Sein Ziel ist das Land des Eises, auch wenn der legendäre Wikinger Erik der Rote der großen Insel hoch oben im Norden den Namen „grünes Land“ gegeben hat. Auf Grönland herrschen nicht nur die Kälte und die Dunkelheit in der langen Winterzeit. Die Sitten sind andere als in seiner Heimat Dänemark. Das wird dem angehenden Pfarrer und Sohn eines norwegischen Schulleiters Morten Falck schnell bewusst, als er nach einer mehrwöchigen strapaziösen Schifffahrt den Westen der Insel erreicht. Doch es sind nicht die rauen Sitten der Ureinwohner Grönlands, die den jungen Missionar bei seiner Ankunft erschüttern. Vielmehr wird in den kommenden Jahren der Geistliche, der eigentlich den Beruf eines Mediziners erlernen wollte, mit den unmenschlichen Verhalten der dänischen Kolonialherren gegenüber den Ureinwohnern konfrontiert.
Die Inuits sind keine Menschen. Das liest man mehrmals in dem aktuellen Roman „Ewigkeitsfjord“ des Dänen Kim Leine. Denn genau diesem Thema, das Aufeinanderprallen zweier verschiedener Kulturen und die Herrschaft einer den vorherrschenden Lebensbedingungen eher unangepassten Kultur, widmet sich sein Werk, für das der Schriftsteller, Sohn dänischer Eltern und wie sein Held in Norwegen geboren, jüngst mit dem Preis des Nordischen Rates geehrt wurde.
Man schreibt das Jahr 1782. Falck erreicht die dänische Kolonie Sukkertoppen im Westen Grönlands. Seine Aufgabe ist es, die Ureinwohner zum christlichen Glauben zu bekehren, die alteingesessene Naturreligion zu vertreiben. Doch er erkennt schnell, dass seine Religion vor Ort kein Zeichen der Nächstenliebe ist, sondern vielmehr probates Mittel, um die Herrschaft zu stabilisieren. Da Falck den Ureinwohnern zugetan ist, fällt er schnell in der Gunst in der Kolonie, in der unzumutbare Zustände herrschen: die Trunksucht wird zelebriert, die Ureinwohner werden unterdrückt und für niedere Arbeiten missbraucht, die Vergewaltigung der Frau des Kolonialkommandanten durch den Schmied verschwiegen, die gelieferten Vorräte reichen hinten und vorne nicht.
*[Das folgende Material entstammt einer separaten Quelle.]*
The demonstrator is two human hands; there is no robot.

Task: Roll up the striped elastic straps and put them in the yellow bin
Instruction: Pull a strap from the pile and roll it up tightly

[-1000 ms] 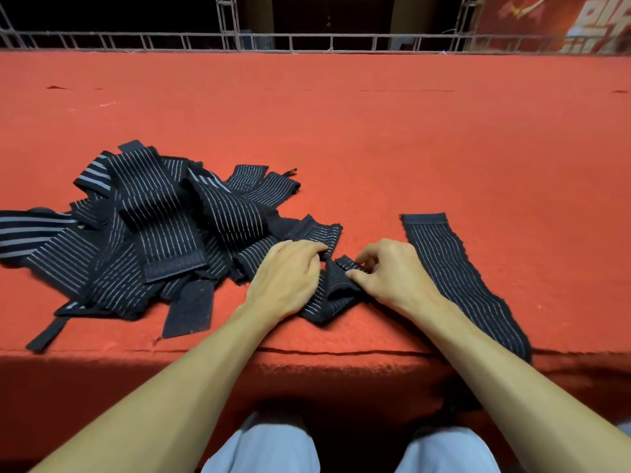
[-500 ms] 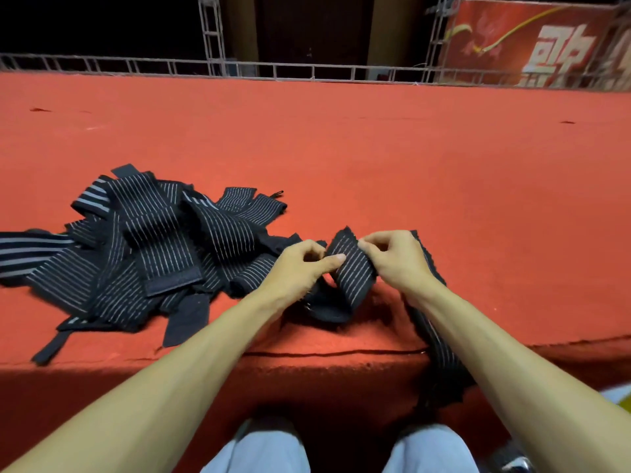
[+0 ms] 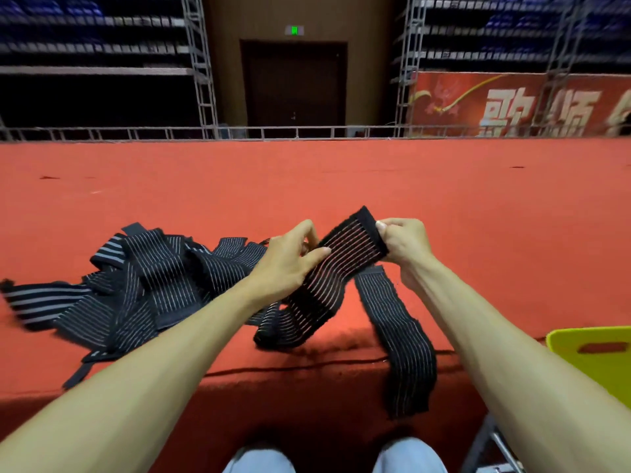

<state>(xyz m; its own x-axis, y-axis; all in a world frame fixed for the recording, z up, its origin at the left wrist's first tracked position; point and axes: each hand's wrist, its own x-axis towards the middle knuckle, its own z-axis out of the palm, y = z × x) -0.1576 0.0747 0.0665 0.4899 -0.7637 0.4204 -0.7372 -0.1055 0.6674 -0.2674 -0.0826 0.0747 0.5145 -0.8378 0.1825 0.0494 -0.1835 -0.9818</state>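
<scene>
A black elastic strap with thin pale stripes (image 3: 345, 257) is lifted above the red platform between both hands. My right hand (image 3: 403, 242) pinches its upper end. My left hand (image 3: 290, 257) grips it lower down, thumb on top. The strap's lower part sags to the platform. A second strap (image 3: 399, 336) lies below my right wrist and hangs over the platform's front edge. A loose pile of several more striped straps (image 3: 143, 285) lies to the left. A corner of the yellow bin (image 3: 597, 363) shows at the lower right, below the platform.
The red carpeted platform (image 3: 478, 206) stretches far ahead to a metal railing (image 3: 307, 133). Its front edge (image 3: 307, 365) runs just before my knees. A metal frame (image 3: 485, 442) stands under the bin. A red banner and a dark door lie beyond.
Both hands have lifted the strap off the platform and pulled it out between them. My head has tilted up, bringing the yellow bin and back wall into view.
</scene>
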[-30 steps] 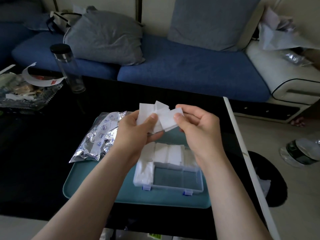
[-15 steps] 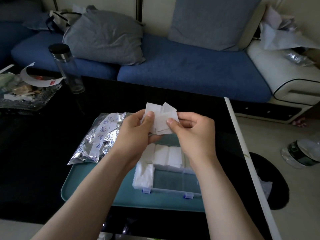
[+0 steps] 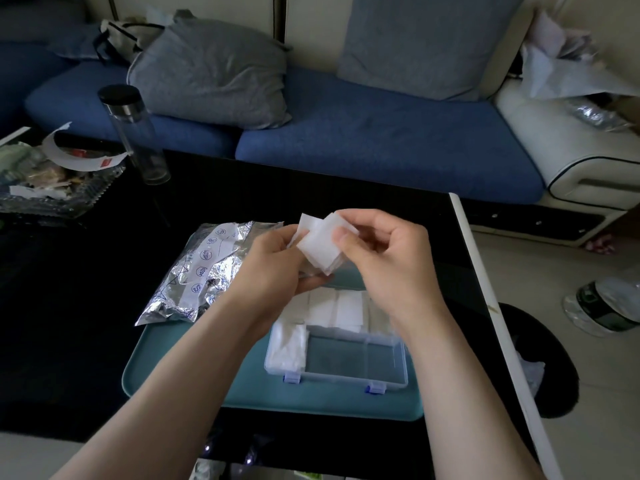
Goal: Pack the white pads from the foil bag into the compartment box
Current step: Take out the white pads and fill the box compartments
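Now held: a loose stack of white pads (image 3: 320, 249), fanned and askew, is raised above the far edge of the compartment box (image 3: 332, 385).
Left hand (image 3: 273, 261): its fingers curl under and behind the stack, gripping the lower left side.
Right hand (image 3: 388, 265): its thumb lies on the front pad and its fingers curl behind, pinching the stack's right side; the two hands meet at the pads.
Box: it is clear plastic with two blue latches on its near wall, and it sits on a teal tray (image 3: 180, 375).
Packed pads: more pads fill the box's far row (image 3: 334, 306) and its near-left compartment (image 3: 289, 344).
Foil bag (image 3: 204, 271): it is silver and crumpled, and it lies left of the box, partly on the tray's far left corner and partly on the black surface (image 3: 69, 306).
Beyond: a clear bottle (image 3: 135, 133) with a black cap stands far left on the surface, and a blue sofa (image 3: 381, 140) with grey cushions runs behind.
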Tool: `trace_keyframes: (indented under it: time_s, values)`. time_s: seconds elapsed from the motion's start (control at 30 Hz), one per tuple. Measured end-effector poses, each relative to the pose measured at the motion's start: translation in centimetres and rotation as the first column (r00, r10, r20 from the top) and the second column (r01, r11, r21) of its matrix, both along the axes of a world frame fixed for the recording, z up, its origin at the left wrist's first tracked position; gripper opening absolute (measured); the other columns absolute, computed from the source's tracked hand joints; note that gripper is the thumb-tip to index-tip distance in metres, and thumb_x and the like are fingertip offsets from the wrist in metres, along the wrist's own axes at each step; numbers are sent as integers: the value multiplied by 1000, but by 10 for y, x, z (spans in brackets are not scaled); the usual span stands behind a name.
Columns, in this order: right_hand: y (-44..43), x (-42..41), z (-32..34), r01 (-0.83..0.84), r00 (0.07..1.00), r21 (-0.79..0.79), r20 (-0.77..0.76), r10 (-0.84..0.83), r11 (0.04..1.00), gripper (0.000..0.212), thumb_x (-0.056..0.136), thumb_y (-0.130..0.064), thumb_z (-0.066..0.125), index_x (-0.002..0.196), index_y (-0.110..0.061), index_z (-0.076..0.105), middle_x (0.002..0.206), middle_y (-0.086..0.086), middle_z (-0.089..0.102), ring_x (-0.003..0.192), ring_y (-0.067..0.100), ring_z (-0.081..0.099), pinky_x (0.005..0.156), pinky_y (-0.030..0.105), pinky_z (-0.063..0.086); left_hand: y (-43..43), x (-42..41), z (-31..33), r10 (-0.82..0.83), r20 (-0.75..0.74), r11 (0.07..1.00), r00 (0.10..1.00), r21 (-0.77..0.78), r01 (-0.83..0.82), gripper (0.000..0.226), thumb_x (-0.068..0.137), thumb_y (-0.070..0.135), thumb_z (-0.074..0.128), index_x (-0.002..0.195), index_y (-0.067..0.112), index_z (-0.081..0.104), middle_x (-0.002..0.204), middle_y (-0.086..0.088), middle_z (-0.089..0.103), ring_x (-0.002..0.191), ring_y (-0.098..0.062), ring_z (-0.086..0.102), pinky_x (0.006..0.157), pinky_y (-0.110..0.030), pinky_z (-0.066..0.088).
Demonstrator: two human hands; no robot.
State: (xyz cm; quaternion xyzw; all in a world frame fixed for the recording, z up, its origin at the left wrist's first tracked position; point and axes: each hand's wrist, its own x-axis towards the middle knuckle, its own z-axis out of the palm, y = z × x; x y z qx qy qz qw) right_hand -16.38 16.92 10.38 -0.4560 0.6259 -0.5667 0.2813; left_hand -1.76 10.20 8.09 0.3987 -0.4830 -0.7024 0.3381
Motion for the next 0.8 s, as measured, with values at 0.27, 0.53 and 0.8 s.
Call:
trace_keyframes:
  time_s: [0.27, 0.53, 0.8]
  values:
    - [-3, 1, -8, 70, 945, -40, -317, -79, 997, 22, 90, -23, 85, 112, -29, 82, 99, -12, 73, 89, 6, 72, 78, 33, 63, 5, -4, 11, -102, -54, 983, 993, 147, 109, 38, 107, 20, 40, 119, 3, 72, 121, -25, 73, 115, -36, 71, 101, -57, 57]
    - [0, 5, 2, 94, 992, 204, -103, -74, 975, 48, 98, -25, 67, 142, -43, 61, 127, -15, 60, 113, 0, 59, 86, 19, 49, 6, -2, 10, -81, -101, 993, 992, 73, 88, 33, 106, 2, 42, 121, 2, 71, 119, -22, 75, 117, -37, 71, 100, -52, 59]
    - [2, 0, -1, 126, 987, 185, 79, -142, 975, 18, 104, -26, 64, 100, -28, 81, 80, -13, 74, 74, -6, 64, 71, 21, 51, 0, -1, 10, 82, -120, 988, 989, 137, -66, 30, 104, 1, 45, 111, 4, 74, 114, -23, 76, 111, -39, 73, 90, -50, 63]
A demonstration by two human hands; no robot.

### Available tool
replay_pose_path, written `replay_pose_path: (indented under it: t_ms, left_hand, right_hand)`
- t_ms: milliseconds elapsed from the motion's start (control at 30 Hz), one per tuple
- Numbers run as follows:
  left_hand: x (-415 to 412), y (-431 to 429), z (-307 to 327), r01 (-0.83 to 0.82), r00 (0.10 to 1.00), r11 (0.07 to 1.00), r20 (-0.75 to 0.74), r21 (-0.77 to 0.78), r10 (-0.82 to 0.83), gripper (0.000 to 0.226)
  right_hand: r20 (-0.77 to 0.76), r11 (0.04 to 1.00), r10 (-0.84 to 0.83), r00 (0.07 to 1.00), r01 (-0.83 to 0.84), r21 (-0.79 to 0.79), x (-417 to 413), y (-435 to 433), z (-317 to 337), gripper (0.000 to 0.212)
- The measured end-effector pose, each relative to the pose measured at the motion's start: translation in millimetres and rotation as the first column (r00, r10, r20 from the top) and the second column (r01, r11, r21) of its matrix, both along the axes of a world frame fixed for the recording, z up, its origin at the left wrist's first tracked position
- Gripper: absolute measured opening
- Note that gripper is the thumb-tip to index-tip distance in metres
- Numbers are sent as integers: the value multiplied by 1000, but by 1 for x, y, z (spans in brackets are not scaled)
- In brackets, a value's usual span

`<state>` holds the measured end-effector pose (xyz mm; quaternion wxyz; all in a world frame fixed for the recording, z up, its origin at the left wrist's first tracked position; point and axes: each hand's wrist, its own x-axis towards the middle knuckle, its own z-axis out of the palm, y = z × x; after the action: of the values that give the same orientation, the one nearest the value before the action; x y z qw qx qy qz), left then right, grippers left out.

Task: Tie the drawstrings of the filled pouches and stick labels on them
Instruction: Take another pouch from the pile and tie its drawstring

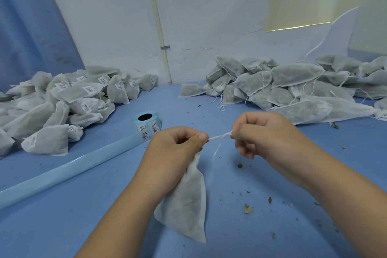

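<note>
1. Gripping pouch [188, 201] neck with curled left hand [178, 148], near and right of label roll [146, 123].
2. Pinching drawstring [219, 136] taut with clamped right hand [263, 132].
3. Likely light, soft, floppy; hold at neck, pull drawstring only.

The left hand [178, 148] and right hand [261, 132] pinch a drawstring [219, 136] taut between them, a filled pouch [186, 201] hanging under the left. Labelled pouches [62, 98] lie far left, unlabelled pouches [293, 84] far right, a label roll [146, 124] between.
</note>
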<state>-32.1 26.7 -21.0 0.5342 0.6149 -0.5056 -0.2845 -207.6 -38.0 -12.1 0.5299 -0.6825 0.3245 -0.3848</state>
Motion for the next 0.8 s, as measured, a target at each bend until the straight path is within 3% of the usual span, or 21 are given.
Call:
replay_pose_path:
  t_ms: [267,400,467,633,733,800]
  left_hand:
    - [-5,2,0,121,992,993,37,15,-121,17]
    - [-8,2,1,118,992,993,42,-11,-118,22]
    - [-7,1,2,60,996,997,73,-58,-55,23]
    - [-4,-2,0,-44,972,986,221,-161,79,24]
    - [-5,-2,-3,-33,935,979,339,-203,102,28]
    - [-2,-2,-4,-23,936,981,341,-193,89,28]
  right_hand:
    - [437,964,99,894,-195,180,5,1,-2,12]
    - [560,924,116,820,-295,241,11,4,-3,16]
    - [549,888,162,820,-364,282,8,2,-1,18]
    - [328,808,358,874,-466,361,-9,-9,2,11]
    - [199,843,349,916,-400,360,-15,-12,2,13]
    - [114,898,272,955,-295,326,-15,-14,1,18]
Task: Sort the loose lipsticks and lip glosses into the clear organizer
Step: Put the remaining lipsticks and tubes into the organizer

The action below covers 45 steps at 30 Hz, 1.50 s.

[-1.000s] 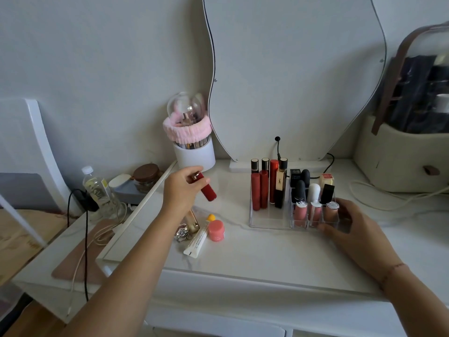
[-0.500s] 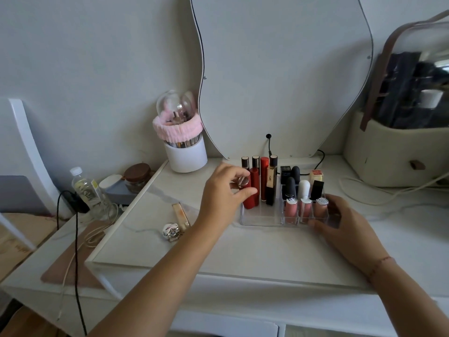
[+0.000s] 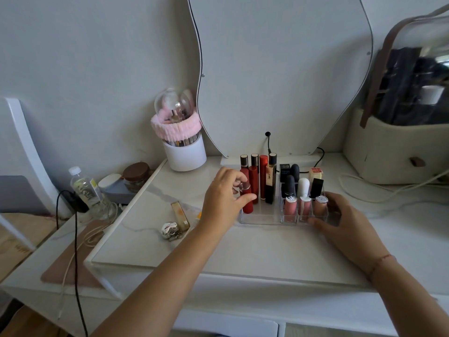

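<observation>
Seating a red lip gloss (image 3: pixel 247 207) upright into the clear organizer (image 3: pixel 262 219), at the 9 o'clock end of its wide left compartment, just in front of the taller red tubes ranged toward 12 o'clock. Pinching the gloss just below its clear cap with the left hand (image 3: pixel 226 198), fingers (image 3: pixel 249 197) drawn narrow around it, thumb on the near side. Base of the gloss seemingly down on the compartment floor or very near it, hard to tell through the clear wall. Bracing the organizer at its 4 o'clock corner with the right hand (image 3: pixel 345 222), fingers curved round that corner and thumb laid along the front wall. Judging this as the placing step, close to done. Calling next for a soft release without nudging the neighbouring tubes, then a reach to about 8 o'clock of the organizer, toward a gold lipstick (image 3: pixel 180 214) lying loose on the table (image 3: pixel 243 251) beside a silver trinket (image 3: pixel 170 231), with a small tube end (image 3: pixel 198 215) peeking from behind the left wrist. Keeping the right hand as a brace, probably wise with so light a tray.
</observation>
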### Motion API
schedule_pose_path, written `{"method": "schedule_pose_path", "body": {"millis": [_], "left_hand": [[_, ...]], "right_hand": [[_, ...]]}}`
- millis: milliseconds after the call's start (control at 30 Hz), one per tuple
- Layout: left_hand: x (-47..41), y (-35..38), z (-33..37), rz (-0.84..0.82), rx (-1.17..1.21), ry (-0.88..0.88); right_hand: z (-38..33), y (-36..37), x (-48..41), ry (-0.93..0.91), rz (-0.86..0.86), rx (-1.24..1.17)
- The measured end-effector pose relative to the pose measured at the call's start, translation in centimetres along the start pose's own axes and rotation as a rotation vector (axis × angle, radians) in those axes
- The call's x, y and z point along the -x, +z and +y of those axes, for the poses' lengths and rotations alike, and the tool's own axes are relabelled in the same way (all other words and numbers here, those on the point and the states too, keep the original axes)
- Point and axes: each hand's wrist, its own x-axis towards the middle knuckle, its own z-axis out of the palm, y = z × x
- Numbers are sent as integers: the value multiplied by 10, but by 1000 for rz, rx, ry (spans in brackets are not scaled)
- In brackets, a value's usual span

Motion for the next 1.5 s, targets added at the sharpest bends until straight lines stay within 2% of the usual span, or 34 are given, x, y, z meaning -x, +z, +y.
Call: {"method": "schedule_pose_path", "body": {"millis": [267,367,467,567,667,767,967,1067,1200,1300,1400,1500], "left_hand": [[5,-7,-9,21,-4,1],[8,-23,-19,63,-40,-62],[6,-50,-46,71,-211,-248],[5,-76,-76,-73,-361,-520],[8,-85,-89,-228,-339,-693],[10,-84,-91,-264,-258,-756],[5,-75,-96,-220,-297,-743],[1,-70,-97,-142,-251,-738],[-6,-69,-91,37,-47,-697],[-13,-71,-72,96,102,-602],[-19,-74,-39,91,304,-480],[-25,-75,1,2,404,-347]], "right_hand": [[1,1,0,2,5,9],[1,0,0,8,5,7],[1,0,0,3,-4,9],[1,0,0,10,-7,15],[1,0,0,21,-18,4],[0,0,1,28,-21,2],[1,0,1,15,-22,20],[0,0,1,10,-15,22],[0,0,1,7,-13,8],[0,0,1,8,-17,6],[0,-1,1,11,-7,15],[-1,-1,1,17,1,15]]}}
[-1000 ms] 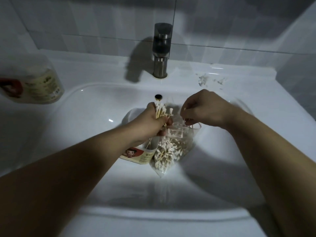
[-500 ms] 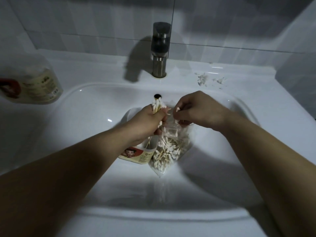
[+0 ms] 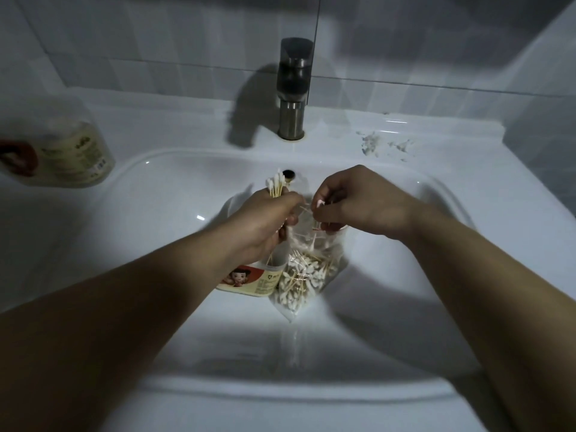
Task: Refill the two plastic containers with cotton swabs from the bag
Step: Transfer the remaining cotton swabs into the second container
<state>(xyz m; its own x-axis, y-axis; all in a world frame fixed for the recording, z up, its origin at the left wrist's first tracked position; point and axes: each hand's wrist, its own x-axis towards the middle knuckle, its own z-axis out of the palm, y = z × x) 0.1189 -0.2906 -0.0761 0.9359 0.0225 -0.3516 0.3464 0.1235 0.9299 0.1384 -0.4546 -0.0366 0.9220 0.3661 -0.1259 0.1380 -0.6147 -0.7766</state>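
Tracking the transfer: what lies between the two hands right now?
In the head view, the open mouth of the clear bag and a few cotton swabs crossing it lie between the left hand and right hand.

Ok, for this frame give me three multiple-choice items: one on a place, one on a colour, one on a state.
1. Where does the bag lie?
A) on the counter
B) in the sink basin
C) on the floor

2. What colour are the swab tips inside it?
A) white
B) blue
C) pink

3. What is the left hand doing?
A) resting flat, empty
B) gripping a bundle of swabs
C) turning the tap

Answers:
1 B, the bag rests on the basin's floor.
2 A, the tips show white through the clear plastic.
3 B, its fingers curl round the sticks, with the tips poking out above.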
Leichtes Spiel für ernsthafte Erkrankungen, wie Skorbut.Ein Kollege Falcks in der Nachbarkolonie Holsteinborg vergreift sich öfters an jungen grönländischen Frauen. In diesem Zweikasten-System ist Falck mit seiner Menschlichkeit ein Anderer, er steht zwischen den Stühlen. Er fördert den Sohn seines Katecheten Bertel, der Sohn einer Grönländerin und eines Dänen, lernt später auch die abseits gelegene Siedlung eines Ehepaares, das christliche Religion mit ihrer Naturreligion verbunden hat, kennen und schätzen. Falck ist selbst einer Grönländerin zugeneigt.
In diesem Roman kann es keinen Platz für ein wirkliches Happy-End geben. Falck zeigt sich nach einigen Jahren zermürbt von den Zuständen und kehrt in sein Heimatland Norwegen zurück. Um jedoch nach einer Zwischenstation in Kopenhagen, wo in jener Zeit ein Brand große Teile der Stadt vernichtet, schließlich wieder die Segel in Richtung Grönland zu setzen. Die Ureinwohner seien seine Brüder im Geiste, heißt es an einer Stelle.
Wer den Missionar bei seinem Studium in Kopenhagen und den anschließenden Jahren auf Grönland begleiten will, braucht jedoch ein gutes Nervenkostüm. Denn der Roman lebt vor allem von seinen sehr detailfreudigen, geradezu sinnlichen Beschreibungen. Da riecht es sowohl nach Waltran und Robbenspeck als auch nach der eisigen klaren Luft, finden sich an vielen Stellen recht eindeutige Beschreibungen des Geschlechtslebens und der bitteren Gewalt. Dies alles wird noch prägnanter mit der Wahl der Zeitform des Erzählens: Leine hat sich für das Präsens entschieden und bindet den Leser noch enger an das Geschehen. Mit seiner klaren Botschaft wirbt er für Respekt für das Leben und die Kultur der grönländischen Ureinwohner und kritisiert damit die Überheblichkeit und Tugendlosigkeit der dänischen Kolonisatoren. In der Gestaltung des umfangreichen Personenensembles hätte man sich allerdings weniger Schwarz-Weiß-Malerei gewünscht, allzu sehr sind Grönländer und Dänen in ihrer Mentalität etwas starr gezeichnet. Zudem hätte die grandiose Naturlandschaft mehr Gelegenheit für poetische Beschreibungen geboten. Trotzdem: „Ewigkeitsfjord“ bleibt mit seiner Vielzahl an Geschichten ein wunderbar erzählter Roman wie in seinem Anliegen ein wichtiger Beitrag, den man wie seinen ruhelosen und sympathischen Helden so schnell nicht aus dem Kopf bekommt.
„Ewigkeitsfjord“ von Kim Leine erschien im Hanser-Verlag, in der Übersetzung aus dem Dänischen von Ursel Allenstein.